Most travelers come to Florence for the Renaissance. They queue for hours at the Uffizi, crane their necks at the Duomo, and leave thinking they've experienced the city. They haven't. Florence is a city that runs on tripe, Tuscany's greatest wines, and the stubborn belief that butter has no place in proper cooking.
The local cuisine—cucina povera elevated to art form—predates the Medici and outlasts every tourist trend. This is the city that gave the world Chianti Classico, bistecca alla fiorentina, and the paradox of paying €1.50 for the best gelato of your life while a mediocre panino costs €8 near the Ponte Vecchio.
The Morning Ritual: Coffee and Pastry
Florentines don't do breakfast. They do caffeine with strategic caloric support. The ritual is precise: stand at the bar, order quickly, consume efficiently, leave. Sitting down doubles the price. This isn't rudeness—it's choreography developed over centuries.
Caffè Gilli (Via Roma 1r) claims to be Florence's oldest café, operating since 1733. The marble interior smells of roasted beans and old money. Order a caffè macchiato and a sfoglia con ricotta—a flaky pastry filled with sheep's milk ricotta and candied orange peel. The combination costs around €3.50 standing. The same order at a table runs €8.

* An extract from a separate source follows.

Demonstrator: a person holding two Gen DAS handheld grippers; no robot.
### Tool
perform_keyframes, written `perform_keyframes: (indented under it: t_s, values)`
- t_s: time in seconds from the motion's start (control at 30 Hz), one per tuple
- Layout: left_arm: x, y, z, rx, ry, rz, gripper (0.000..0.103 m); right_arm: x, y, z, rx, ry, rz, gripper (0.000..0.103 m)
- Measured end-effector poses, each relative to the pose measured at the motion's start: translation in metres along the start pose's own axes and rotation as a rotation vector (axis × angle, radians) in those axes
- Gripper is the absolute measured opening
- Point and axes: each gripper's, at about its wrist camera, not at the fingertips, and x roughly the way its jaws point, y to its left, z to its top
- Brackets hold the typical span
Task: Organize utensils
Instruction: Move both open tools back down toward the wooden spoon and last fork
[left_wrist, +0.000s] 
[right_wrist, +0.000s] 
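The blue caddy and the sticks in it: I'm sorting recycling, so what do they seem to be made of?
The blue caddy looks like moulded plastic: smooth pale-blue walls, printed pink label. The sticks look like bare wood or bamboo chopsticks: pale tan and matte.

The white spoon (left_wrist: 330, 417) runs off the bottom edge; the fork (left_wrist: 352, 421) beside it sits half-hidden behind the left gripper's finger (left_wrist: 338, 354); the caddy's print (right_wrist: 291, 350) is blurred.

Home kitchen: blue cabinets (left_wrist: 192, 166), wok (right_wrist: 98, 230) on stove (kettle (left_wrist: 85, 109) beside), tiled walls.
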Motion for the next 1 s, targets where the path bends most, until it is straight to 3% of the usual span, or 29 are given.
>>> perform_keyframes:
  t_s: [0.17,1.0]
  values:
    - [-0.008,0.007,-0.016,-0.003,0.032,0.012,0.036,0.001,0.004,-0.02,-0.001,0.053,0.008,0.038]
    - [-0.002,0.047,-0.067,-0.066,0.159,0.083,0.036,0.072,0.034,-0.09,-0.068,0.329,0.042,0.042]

For something less grand, Caffè Rivoire (Piazza della Signoria 4r) has occupied the same corner since 1872. Their hot chocolate—thick enough to stand a spoon in—is the genuine article, made from Venezuelan cacao and served with unsweetened whipped cream. It's €5.50 and worth every cent for the view of the replica David and the passing parade of tourists taking identical photos.

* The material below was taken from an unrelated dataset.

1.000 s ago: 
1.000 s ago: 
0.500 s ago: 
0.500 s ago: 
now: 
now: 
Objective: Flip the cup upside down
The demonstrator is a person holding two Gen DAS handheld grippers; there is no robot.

Vincenzo (Via della Spada 30r), near the Santa Maria Novella station, attracts locals heading to work. The cornetto here isn't the French croissant transplanted south—it's lighter, less buttery, often filled with pistachio cream or apricot jam. A caffè and cornetto costs €2.20. The owner recognizes regulars by their order. After three mornings, he'll recognize you too.
The Sacred Sandwich: Lampredotto
Florence's definitive street food is boiled cow stomach served on a roll. Before you recoil, understand that lampredotto has sustained Florentine workers since the 15th century. It's tender, savory, and when properly prepared with salsa verde and chili oil, transcends its humble origins.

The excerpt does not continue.